> _Directions_
Output each record exactly, with nothing omitted.

> _Source information_
□ □ □ □ □

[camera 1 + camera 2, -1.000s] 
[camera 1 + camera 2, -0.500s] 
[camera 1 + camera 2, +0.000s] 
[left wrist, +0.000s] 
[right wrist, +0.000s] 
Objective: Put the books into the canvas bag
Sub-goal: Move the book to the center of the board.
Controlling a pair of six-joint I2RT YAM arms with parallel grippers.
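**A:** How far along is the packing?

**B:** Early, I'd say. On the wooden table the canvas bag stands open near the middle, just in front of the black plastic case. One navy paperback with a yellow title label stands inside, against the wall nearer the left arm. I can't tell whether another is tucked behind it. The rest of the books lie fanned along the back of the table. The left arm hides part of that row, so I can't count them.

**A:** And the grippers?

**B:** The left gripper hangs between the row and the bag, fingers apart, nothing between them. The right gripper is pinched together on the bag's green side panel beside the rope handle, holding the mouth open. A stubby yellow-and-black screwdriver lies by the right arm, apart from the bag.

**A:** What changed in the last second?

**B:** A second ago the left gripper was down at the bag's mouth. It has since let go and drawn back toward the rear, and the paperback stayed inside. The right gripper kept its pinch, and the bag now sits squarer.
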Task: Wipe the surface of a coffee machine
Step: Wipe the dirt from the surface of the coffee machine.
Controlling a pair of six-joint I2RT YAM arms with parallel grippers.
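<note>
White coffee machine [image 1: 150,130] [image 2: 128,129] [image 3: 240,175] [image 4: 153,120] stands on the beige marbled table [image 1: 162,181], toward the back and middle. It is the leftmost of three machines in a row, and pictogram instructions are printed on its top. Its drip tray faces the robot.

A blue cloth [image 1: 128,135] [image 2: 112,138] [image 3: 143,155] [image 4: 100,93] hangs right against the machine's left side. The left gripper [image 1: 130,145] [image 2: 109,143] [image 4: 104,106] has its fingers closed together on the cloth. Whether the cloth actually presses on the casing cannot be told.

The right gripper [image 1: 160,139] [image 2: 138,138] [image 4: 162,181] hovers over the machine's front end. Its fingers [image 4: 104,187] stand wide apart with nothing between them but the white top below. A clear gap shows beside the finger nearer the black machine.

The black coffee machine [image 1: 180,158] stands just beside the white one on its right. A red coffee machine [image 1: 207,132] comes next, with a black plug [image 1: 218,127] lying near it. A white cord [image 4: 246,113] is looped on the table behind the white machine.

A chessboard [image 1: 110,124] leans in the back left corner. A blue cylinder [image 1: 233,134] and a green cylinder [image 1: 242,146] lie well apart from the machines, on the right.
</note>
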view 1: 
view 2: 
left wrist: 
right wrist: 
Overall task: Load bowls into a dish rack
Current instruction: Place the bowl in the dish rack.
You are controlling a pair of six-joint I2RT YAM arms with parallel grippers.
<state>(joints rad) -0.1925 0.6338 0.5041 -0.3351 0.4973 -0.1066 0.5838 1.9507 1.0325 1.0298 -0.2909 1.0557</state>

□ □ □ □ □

> _Answer box_
[camera 1 + camera 2, -1.000s] 
[camera 1 + camera 2, -0.500s] 
[camera 1 + camera 2, +0.000s] 
[left wrist, +0.000s] 
[right wrist, +0.000s] 
Objective: Put the books into the canvas bag
Sub-goal: Move the book to the center of the board.
Controlling a pair of six-joint I2RT YAM arms with parallel grippers.
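**A:** How far along is the packing?

**B:** Early, I'd say. On the wooden table the canvas bag stands open near the middle, just in front of the black plastic case. One navy paperback with a yellow title label stands inside, against the wall nearer the left arm. I can't tell whether another is tucked behind it. The rest of the books lie fanned along the back of the table. The left arm hides part of that row, so I can't count them.

**A:** And the grippers?

**B:** The left gripper hangs between the row and the bag, fingers apart, nothing between them. The right gripper is pinched together on the bag's green side panel beside the rope handle, holding the mouth open. A stubby yellow-and-black screwdriver lies by the right arm, apart from the bag.

**A:** What changed in the last second?

**B:** A second ago the left gripper was down at the bag's mouth. It has since let go and drawn back toward the rear, and the paperback stayed inside. The right gripper kept its pinch, and the bag now sits squarer.
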Task: Wipe the surface of a coffee machine
Step: Wipe the dirt from the surface of the coffee machine.
Controlling a pair of six-joint I2RT YAM arms with parallel grippers.
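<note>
White coffee machine [image 1: 150,130] [image 2: 128,129] [image 3: 240,175] [image 4: 153,120] stands on the beige marbled table [image 1: 162,181], toward the back and middle. It is the leftmost of three machines in a row, and pictogram instructions are printed on its top. Its drip tray faces the robot.

A blue cloth [image 1: 128,135] [image 2: 112,138] [image 3: 143,155] [image 4: 100,93] hangs right against the machine's left side. The left gripper [image 1: 130,145] [image 2: 109,143] [image 4: 104,106] has its fingers closed together on the cloth. Whether the cloth actually presses on the casing cannot be told.

The right gripper [image 1: 160,139] [image 2: 138,138] [image 4: 162,181] hovers over the machine's front end. Its fingers [image 4: 104,187] stand wide apart with nothing between them but the white top below. A clear gap shows beside the finger nearer the black machine.

The black coffee machine [image 1: 180,158] stands just beside the white one on its right. A red coffee machine [image 1: 207,132] comes next, with a black plug [image 1: 218,127] lying near it. A white cord [image 4: 246,113] is looped on the table behind the white machine.

A chessboard [image 1: 110,124] leans in the back left corner. A blue cylinder [image 1: 233,134] and a green cylinder [image 1: 242,146] lie well apart from the machines, on the right.
</note>
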view 1: 
view 2: 
left wrist: 
right wrist: 
Overall task: Load bowls into a dish rack
Current instruction: Place the bowl in the dish rack.
You are controlling a pair of six-joint I2RT YAM arms with parallel grippers.
<state>(joints rad) -0.1925 0.6338 0.5041 -0.3351 0.4973 -0.1066 0.5838 1.9507 1.0325 1.0298 -0.2909 1.0557</state>

The exercise has no further content.